Dieser Platz im politischen Spektrum, den die BNP behauptet einzunehmen, ist unbesetzt, seit der ehemalige Premierminister Tony Blair die Partei nach achtzehn Jahren konservativer Herrschaft unter der Parole «New Labour, New Britain» so lange reformierte, bis sie die politische Mitte nach rechts überschritt - und 1997 die Wahlen wieder gewann. Brown war vor knapp zwei Jahren, als er das Amt vom abgehalfterten Blair übernehmen durfte, mit dem Versprechen angetreten, die Partei abermals zu erneuern. Die Kunst, den Nachrichten einen regierungsfreundlichen Dreh zu geben, gehöre der Vergangenheit an, versprach Brown. Doch dann kam die «Smeargate»-Affäre: Browns Berater Damian McBride hatte in E-Mails an einen Labour-Blogger vorgeschlagen, Lügengeschichten über führende Tories zu streuen.

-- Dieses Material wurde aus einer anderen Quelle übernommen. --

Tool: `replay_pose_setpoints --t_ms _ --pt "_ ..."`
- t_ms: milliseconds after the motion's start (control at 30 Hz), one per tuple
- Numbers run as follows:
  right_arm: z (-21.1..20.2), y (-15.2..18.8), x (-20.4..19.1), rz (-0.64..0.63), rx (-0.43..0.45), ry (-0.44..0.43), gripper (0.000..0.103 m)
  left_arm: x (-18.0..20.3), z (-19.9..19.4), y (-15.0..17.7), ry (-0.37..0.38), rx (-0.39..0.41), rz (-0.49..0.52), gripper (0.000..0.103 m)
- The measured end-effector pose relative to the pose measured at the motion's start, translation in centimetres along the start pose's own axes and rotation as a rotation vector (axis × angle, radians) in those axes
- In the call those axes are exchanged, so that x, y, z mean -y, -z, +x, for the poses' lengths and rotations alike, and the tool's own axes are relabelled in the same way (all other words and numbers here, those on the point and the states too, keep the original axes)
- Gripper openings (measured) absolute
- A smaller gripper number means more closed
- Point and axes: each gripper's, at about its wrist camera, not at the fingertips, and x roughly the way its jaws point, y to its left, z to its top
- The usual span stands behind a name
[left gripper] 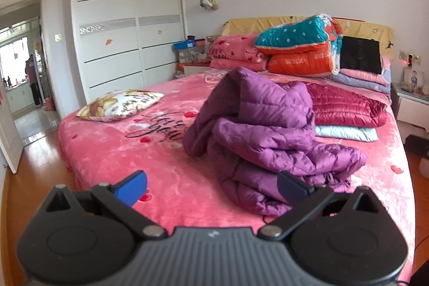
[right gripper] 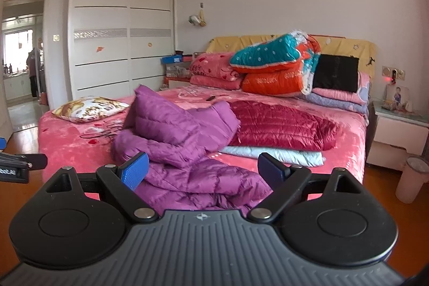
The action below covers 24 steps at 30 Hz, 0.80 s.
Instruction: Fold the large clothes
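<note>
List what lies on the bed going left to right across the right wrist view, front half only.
Floral pillow → crumpled purple down jacket → folded dark red down jacket, which lies on a pale grey folded garment.

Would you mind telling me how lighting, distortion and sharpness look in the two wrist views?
Left wrist view: strong fisheye bending the wardrobe, dark corner vignetting, blown-out window through the doorway; purple jacket reasonably sharp. Right wrist view: same curvature, even daylight, slightly soft throughout.
</note>
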Motion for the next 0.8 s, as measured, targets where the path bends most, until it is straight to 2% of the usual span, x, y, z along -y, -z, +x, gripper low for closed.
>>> replay_pose_setpoints --t_ms 200,500,700,800 --pt "1.5 1.8 1.4 0.022 -0.006 0.05 0.103 1.7 2.3 0.5 0.019 -0.008 0.031 0.102" --pt "4.6 4.6 5.1 0.07 -0.044 0.125 0.103 5.9 6.5 0.7 0.116 -0.035 0.066 0.102" --pt "6.6 5.7 6.7 0.085 -0.098 0.139 0.103 11.2 9.6 -0.4 0.123 0.016 0.239 0.102" --pt "8.0 5.7 7.7 0.097 -0.111 0.131 0.103 14.0 11.9 -0.6 0.093 0.03 0.355 0.102"
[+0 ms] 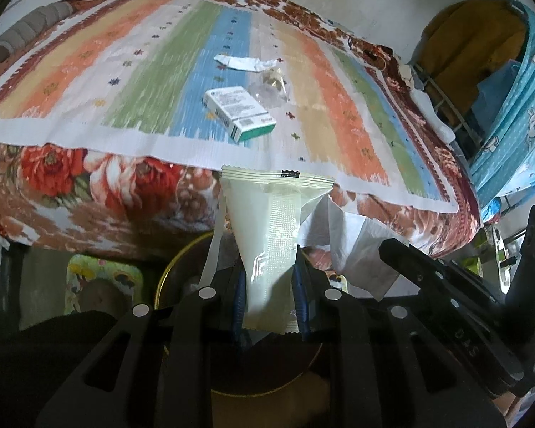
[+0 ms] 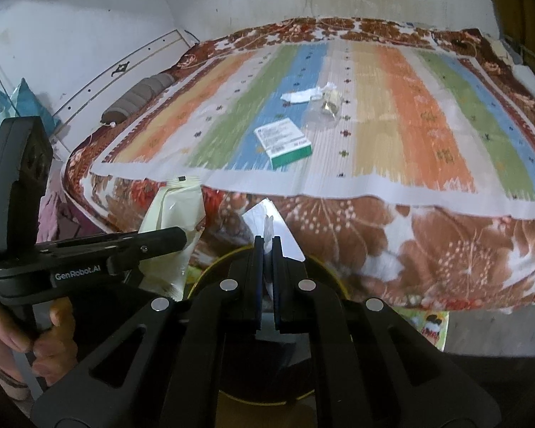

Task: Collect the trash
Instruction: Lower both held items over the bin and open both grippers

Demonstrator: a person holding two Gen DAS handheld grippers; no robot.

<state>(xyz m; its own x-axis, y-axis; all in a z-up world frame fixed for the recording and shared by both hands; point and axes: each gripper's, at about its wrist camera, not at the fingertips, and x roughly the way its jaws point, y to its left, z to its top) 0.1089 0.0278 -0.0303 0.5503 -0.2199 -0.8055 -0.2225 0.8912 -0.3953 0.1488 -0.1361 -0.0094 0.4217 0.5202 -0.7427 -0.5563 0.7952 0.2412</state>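
Disposal step in hand: above the yellow-rimmed bin [image 2: 210, 267], the left gripper [image 1: 271, 285] pinches a cream wrapper [image 1: 271, 235] and the right gripper [image 2: 266, 249] pinches white paper [image 2: 267, 221]; next, in my judgement, release both into it, a green-white box [image 1: 240, 112] remaining on the bed beyond.

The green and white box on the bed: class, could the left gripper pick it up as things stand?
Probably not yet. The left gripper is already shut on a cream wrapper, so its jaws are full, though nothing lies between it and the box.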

Doch Labours Krise greift tiefer als der Spesenskandal und die Verleumdungsaffäre. Labour hat keine erkennbare Identität mehr, die Partei hat inzwischen sogar ihre «New Labour»-Identität verloren. Die Tories mit ihrem Chef David Cameron sind in die Rolle der ModernisiererInnen geschlüpft und haben die WählerInnen aus der Mittelschicht zurückgewonnen, ohne ein politisches Programm zu präsentieren. In der britischen Politik kommt es längst mehr auf Präsentation als auf Inhalt an. Und das kann Cameron besser. Unvergessen ist Browns Versuch, sich über YouTube bei den jüngeren WählerInnen anzubiedern; mit seinem unbeholfenen Auftritt, bei dem ihm ein Teleprompter offensichtlich alle zwanzig Sekunden zu den unpassendsten Momenten «Lächeln!» befahl. Er machte sich zum Gespött des Landes.

Was kann Brown also jetzt noch tun? Der Premierminister gibt sich bescheiden und selbstkritisch. «Wie jeder Mensch, so habe auch ich Stärken und Schwächen», erklärte er seiner Fraktion nach dem Europawahldebakel. «Ich muss zweifellos noch viel über die kollektive Führung von Partei und Regierung lernen.» Und: Er wolle Parteichef bleiben, weil er eine Mission habe.

Will Brown nicht nur als Fussnote in die britische Geschichte eingehen, muss er die ihm verbleibende Zeit nutzen, um radikale Reformen durchzusetzen. Zur «Old Labour» führt kein Weg zurück. Aber da die nächsten Wahlen für die Partei ohnehin verloren sind, könnte Brown nun Themen in Angriff nehmen, die zu riskant wären, wenn er Chancen auf eine Wiederwahl hätte: etwa die Reform der Monarchie, des Oberhauses und des Wahlsystems, den Stopp der Privatisierungen und der biometrischen Personalausweise, die Untersuchung der Grundlagen für den Irakkrieg. Dann würde er wenigstens mit wehenden Fahnen untergehen.